- Task goal: Lower down are entries containing pictures. Copy exactly, without those pictures, the lines from the line with "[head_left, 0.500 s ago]" through the line with "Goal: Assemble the".

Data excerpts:
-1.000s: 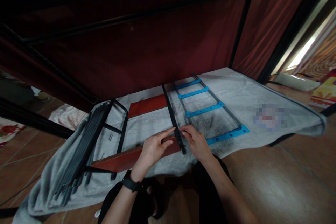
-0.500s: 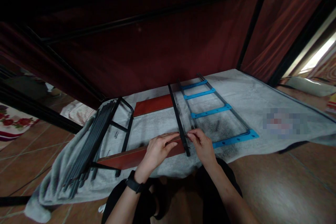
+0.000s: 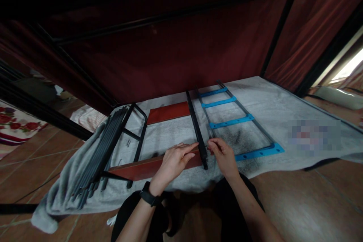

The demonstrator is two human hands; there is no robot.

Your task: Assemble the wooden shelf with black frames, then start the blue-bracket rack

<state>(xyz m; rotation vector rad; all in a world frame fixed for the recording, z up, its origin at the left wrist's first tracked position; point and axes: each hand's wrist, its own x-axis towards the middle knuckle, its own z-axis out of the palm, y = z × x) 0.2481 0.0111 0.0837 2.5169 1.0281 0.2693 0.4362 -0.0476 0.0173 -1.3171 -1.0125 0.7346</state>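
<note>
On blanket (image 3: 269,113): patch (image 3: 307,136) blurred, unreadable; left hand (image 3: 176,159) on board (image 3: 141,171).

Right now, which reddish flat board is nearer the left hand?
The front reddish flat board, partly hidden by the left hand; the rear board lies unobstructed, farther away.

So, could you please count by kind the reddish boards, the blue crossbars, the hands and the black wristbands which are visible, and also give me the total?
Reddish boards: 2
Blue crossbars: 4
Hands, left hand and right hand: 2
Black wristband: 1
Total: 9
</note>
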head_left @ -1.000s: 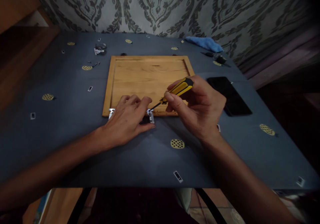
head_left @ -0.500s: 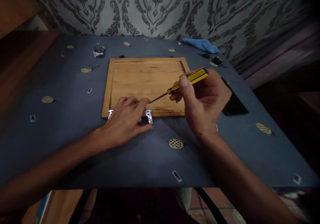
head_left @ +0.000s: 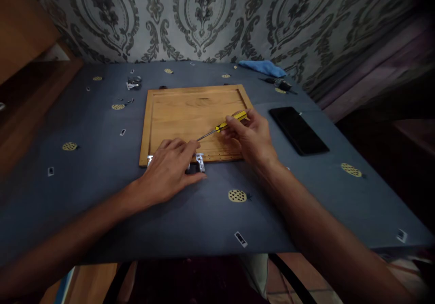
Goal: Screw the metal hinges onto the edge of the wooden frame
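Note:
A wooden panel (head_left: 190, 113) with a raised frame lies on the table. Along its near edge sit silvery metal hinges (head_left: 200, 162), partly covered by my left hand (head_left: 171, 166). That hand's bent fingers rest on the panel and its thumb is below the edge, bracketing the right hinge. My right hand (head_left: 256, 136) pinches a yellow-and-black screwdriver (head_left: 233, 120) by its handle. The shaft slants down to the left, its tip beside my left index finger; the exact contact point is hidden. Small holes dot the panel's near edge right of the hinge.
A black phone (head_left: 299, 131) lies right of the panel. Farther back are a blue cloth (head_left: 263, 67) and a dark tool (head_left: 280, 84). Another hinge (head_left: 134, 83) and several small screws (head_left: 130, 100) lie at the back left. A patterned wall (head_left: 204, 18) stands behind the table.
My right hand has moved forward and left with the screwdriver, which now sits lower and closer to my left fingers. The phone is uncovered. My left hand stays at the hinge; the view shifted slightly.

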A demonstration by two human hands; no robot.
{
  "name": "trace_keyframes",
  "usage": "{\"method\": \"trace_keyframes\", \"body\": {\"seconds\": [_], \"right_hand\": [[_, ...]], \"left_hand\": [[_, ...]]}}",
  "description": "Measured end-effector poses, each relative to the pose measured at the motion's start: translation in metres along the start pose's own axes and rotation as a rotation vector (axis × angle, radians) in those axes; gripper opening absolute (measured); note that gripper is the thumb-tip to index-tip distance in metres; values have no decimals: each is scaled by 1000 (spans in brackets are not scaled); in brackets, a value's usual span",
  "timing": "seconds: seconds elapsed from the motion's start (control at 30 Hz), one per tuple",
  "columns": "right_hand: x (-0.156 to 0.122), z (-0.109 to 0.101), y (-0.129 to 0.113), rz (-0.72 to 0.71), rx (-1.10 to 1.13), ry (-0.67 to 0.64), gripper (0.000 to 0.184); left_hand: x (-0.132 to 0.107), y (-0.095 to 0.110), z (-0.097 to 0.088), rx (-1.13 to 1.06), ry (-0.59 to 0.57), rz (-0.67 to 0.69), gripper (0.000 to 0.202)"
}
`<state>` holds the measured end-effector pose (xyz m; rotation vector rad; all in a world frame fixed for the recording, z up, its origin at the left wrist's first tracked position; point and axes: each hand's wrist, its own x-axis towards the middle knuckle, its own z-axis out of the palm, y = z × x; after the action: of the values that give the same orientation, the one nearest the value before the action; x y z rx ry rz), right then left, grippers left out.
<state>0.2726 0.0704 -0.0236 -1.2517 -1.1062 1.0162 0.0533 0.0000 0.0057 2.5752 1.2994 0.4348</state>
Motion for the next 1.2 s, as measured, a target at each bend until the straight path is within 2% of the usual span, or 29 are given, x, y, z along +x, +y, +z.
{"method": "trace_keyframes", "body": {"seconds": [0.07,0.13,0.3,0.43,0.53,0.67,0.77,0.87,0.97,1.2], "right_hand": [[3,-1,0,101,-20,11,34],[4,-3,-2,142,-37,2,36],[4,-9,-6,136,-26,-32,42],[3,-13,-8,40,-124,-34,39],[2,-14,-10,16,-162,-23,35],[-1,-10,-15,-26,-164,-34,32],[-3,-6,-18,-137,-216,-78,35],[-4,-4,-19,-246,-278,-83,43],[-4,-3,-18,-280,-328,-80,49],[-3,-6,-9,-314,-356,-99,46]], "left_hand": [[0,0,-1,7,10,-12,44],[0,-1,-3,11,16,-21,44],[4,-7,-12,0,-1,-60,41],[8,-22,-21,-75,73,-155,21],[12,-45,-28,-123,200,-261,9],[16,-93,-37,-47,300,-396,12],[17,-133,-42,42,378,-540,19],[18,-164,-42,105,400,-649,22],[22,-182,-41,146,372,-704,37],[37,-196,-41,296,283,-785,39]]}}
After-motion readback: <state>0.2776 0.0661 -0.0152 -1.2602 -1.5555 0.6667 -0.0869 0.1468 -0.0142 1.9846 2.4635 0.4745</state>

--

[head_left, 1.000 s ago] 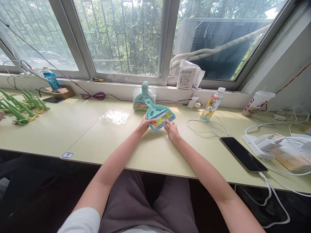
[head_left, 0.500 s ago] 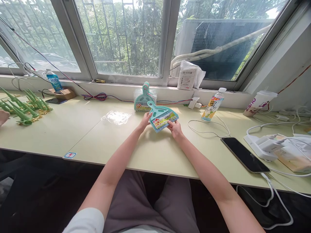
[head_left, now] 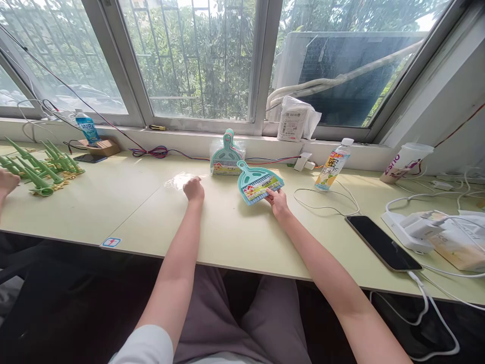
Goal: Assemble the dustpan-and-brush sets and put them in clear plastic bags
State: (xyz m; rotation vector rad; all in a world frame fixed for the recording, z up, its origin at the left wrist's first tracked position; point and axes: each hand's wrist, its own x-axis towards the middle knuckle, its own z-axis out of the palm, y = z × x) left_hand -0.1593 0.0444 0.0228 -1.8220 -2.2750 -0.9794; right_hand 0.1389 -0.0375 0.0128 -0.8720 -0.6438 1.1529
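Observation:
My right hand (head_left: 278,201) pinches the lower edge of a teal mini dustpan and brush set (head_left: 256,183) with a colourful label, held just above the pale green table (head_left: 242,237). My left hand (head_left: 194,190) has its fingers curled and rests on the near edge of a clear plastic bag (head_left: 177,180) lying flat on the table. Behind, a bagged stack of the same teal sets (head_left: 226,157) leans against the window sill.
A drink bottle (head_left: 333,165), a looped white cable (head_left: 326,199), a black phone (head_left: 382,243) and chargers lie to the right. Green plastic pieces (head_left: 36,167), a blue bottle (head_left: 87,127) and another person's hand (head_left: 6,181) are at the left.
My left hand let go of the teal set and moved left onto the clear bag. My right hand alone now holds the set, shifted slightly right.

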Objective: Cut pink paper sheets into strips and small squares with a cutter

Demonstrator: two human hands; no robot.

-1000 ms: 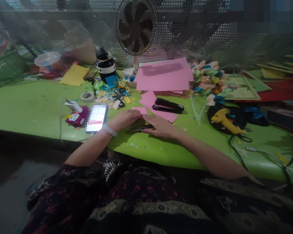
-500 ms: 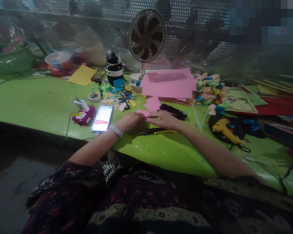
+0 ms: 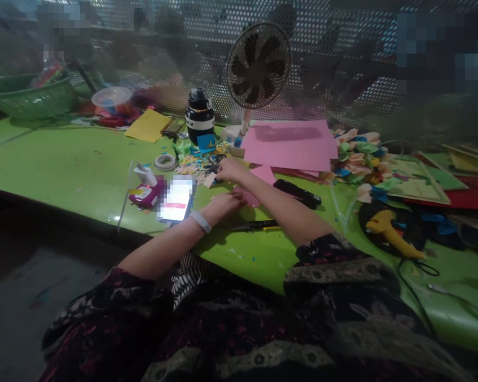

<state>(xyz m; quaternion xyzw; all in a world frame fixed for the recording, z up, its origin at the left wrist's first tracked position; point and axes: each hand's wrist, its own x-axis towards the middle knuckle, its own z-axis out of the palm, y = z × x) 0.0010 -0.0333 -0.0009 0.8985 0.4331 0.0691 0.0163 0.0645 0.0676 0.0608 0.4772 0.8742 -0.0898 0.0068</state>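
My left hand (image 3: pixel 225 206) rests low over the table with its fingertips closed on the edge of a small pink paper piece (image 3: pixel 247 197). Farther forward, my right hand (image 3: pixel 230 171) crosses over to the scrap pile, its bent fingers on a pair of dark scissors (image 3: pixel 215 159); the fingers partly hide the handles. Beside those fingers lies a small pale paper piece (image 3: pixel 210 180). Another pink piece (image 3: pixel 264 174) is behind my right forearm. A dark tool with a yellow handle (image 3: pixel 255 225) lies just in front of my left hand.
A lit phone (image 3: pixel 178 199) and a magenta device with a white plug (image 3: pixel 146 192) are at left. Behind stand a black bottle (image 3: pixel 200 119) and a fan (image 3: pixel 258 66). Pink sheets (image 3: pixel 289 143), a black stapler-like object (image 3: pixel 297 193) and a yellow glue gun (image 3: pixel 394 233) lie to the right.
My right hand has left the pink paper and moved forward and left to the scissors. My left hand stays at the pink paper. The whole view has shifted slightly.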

- Response for this exercise:
[head_left, 0.500 s ago] 
[head_left, now] 
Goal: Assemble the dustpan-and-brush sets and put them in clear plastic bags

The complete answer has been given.